## Work task:
The lines from the start of the records through the one containing "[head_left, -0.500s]" are to be transcribed exactly, and nothing else.

Information shown: Begin

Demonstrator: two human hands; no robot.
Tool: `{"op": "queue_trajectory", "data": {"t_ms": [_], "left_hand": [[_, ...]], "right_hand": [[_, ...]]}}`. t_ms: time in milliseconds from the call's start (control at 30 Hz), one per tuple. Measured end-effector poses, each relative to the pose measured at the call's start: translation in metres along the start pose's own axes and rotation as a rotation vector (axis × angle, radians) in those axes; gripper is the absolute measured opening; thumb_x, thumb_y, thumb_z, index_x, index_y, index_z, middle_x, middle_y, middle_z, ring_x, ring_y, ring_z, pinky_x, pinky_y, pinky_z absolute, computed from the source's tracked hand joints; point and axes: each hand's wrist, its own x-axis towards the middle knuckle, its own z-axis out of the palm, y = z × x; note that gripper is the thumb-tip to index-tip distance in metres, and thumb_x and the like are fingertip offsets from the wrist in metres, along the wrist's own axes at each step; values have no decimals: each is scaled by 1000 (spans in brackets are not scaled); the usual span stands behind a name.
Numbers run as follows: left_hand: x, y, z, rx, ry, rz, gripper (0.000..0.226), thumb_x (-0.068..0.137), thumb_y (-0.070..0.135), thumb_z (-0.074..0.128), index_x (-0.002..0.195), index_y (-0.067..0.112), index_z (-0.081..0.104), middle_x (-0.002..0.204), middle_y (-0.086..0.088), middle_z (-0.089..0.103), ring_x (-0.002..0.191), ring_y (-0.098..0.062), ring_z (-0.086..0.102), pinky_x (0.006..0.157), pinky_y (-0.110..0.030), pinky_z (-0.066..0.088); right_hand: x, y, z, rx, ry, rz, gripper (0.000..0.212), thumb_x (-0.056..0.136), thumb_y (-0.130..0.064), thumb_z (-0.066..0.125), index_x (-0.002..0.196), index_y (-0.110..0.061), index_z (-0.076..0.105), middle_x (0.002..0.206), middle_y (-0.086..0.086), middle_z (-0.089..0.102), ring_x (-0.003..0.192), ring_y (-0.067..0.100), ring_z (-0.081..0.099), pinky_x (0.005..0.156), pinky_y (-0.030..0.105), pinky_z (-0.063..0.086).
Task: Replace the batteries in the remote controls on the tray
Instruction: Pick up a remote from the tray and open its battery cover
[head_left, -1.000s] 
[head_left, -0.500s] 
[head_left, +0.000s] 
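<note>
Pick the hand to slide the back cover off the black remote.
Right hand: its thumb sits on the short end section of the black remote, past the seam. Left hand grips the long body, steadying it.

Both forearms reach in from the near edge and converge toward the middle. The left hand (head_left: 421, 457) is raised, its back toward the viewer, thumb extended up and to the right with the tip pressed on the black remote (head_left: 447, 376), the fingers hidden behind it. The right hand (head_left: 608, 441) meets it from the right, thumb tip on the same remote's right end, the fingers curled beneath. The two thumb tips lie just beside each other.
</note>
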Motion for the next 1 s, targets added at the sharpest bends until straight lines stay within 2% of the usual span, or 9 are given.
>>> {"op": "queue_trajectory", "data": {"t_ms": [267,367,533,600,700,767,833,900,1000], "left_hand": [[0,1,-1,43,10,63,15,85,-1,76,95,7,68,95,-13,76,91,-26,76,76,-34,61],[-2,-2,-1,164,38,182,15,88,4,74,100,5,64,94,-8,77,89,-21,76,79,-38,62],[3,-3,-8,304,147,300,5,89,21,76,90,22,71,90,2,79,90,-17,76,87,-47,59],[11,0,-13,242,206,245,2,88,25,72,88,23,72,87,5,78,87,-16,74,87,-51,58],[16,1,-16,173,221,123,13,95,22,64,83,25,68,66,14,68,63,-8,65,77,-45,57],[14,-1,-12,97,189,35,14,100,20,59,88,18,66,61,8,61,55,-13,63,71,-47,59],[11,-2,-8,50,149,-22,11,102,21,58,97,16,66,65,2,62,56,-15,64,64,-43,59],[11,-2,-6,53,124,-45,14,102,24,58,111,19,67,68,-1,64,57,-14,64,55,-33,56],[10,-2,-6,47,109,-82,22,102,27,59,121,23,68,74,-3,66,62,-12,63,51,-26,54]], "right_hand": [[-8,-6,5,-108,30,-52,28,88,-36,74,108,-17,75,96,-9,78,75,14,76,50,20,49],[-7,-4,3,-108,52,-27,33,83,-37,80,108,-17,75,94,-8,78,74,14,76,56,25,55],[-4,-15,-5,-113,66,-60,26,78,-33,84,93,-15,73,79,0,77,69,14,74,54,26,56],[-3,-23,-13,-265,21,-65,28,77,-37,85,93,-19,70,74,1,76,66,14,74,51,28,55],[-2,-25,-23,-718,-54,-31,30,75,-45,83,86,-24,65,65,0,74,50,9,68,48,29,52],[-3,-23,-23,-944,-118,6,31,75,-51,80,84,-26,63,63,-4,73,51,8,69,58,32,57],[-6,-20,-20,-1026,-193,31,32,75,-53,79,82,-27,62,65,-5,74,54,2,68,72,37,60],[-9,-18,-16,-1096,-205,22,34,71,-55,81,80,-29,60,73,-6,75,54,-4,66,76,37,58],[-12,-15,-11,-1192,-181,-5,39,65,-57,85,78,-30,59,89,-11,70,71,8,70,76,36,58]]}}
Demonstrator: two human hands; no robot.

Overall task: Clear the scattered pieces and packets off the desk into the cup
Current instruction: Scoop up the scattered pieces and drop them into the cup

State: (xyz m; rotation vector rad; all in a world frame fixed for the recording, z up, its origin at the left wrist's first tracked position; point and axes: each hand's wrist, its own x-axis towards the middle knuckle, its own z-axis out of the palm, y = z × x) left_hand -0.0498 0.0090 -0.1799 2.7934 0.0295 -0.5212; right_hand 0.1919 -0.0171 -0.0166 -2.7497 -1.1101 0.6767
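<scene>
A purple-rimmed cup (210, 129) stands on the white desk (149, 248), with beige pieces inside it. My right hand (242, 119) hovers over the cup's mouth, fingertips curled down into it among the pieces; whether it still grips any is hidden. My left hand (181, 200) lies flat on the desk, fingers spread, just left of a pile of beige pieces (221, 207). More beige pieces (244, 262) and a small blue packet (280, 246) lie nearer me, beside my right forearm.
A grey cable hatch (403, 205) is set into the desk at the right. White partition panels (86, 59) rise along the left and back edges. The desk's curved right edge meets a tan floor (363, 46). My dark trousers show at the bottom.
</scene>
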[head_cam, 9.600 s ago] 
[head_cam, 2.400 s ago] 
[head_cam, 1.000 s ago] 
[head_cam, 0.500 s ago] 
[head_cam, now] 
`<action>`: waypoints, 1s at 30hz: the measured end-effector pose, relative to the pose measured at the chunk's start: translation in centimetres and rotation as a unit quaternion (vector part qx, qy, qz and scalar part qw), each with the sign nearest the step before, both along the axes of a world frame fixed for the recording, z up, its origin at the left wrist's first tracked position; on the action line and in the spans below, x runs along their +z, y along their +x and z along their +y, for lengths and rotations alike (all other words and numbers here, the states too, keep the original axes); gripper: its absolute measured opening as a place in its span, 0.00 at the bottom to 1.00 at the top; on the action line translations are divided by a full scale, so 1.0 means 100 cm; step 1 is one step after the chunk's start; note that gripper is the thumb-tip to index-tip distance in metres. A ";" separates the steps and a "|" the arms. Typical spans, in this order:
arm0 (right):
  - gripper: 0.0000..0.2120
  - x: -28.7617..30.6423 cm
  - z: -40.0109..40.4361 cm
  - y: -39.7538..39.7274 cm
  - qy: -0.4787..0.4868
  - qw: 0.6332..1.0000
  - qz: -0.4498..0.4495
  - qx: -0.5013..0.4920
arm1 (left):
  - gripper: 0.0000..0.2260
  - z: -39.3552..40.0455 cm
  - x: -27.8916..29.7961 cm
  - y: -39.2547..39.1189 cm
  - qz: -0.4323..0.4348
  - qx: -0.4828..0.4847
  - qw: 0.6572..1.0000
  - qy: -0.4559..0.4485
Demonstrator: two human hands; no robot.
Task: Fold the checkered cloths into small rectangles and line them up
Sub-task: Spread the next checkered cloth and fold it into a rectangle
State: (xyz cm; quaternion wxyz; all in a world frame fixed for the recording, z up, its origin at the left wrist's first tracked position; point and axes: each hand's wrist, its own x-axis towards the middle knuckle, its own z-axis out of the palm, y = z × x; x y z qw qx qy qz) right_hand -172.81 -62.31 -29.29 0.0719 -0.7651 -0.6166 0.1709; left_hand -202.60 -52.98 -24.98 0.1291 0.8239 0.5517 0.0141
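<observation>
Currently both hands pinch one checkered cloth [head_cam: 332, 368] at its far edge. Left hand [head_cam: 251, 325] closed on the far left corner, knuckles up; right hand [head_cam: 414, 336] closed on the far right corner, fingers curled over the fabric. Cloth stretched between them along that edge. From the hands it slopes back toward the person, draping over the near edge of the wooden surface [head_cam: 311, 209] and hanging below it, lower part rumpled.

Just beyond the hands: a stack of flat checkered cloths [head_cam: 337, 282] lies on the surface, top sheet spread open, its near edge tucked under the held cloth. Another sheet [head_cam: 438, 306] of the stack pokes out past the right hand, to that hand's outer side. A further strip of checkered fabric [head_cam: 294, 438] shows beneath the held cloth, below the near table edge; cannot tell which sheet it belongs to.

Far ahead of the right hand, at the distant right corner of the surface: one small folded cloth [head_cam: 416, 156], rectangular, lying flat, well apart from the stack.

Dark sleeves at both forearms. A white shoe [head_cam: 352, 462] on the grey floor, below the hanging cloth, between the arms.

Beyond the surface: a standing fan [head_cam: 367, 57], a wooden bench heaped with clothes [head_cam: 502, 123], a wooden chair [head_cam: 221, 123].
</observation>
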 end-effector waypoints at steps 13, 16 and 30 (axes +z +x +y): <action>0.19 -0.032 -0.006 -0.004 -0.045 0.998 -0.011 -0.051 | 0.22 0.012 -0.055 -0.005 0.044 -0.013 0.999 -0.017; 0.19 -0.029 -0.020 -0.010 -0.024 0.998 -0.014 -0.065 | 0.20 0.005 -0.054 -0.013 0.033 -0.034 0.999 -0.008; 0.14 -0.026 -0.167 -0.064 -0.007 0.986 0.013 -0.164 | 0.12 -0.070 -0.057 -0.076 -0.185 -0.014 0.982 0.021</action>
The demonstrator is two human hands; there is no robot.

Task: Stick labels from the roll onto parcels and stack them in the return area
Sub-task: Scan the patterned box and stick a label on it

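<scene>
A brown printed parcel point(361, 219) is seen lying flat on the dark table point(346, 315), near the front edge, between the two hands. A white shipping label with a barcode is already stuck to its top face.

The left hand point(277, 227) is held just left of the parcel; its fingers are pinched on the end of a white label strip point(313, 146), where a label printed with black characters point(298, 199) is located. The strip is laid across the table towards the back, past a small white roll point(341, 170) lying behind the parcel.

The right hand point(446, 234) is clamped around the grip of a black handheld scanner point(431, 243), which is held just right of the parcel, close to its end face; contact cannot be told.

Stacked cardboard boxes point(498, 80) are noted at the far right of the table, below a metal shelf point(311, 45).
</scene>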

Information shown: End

## Answer below:
Demonstrator: two human hands; no robot.
Tool: `{"op": "queue_trajectory", "data": {"t_ms": [_], "left_hand": [[_, ...]], "right_hand": [[_, ...]]}}`. t_ms: time in milliseconds from the call's start (control at 30 Hz), one per tuple. Measured end-effector poses, each relative to the pose measured at the call's start: translation in metres along the start pose's own axes and rotation as a rotation vector (axis × angle, radians) in those axes; gripper is the absolute measured opening; thumb_x, thumb_y, thumb_z, index_x, index_y, index_z, middle_x, middle_y, middle_z, ring_x, ring_y, ring_z, pinky_x, pinky_y, pinky_z absolute, computed from the source's tracked hand joints; point and axes: each hand's wrist, its own x-axis towards the middle knuckle, its own z-axis out of the palm, y = z × x; note that gripper is the thumb-tip to index-tip distance in metres, and thumb_x and the like are fingertip offsets from the wrist in metres, along the wrist's own axes at each step; values have no decimals: each is scaled by 1000 (spans in brackets are not scaled); the usual span stands behind a name.
Numbers run as follows: left_hand: x, y, z, rx, ry, rz, gripper (0.000..0.226), thumb_x (-0.068..0.137), thumb_y (-0.070..0.135), thumb_z (-0.074..0.128), index_x (-0.002..0.195), index_y (-0.067..0.112), index_z (-0.081..0.104), middle_x (-0.002..0.204), middle_y (-0.086..0.088), middle_z (-0.089..0.103), ring_x (-0.002..0.191), ring_y (-0.098..0.062), ring_z (-0.086..0.102), pinky_x (0.006..0.157), pinky_y (-0.110..0.030), pinky_z (-0.066..0.088); right_hand: x, y, z, rx, ry, rz, gripper (0.000..0.212), thumb_x (-0.056..0.136), thumb_y (-0.130..0.064), thumb_z (-0.066..0.125), index_x (-0.002..0.196), index_y (-0.110..0.061), index_z (-0.076..0.105), middle_x (0.002..0.206), middle_y (-0.086..0.086), middle_z (-0.089..0.102), ring_x (-0.003..0.192), ring_y (-0.067..0.100), ring_z (-0.081..0.099), pinky_x (0.005..0.156), pinky_y (-0.030..0.105), pinky_z (-0.063..0.086).
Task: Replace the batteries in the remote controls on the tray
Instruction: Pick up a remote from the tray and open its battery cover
[head_left, -1.000s] 
[head_left, -0.500s] 

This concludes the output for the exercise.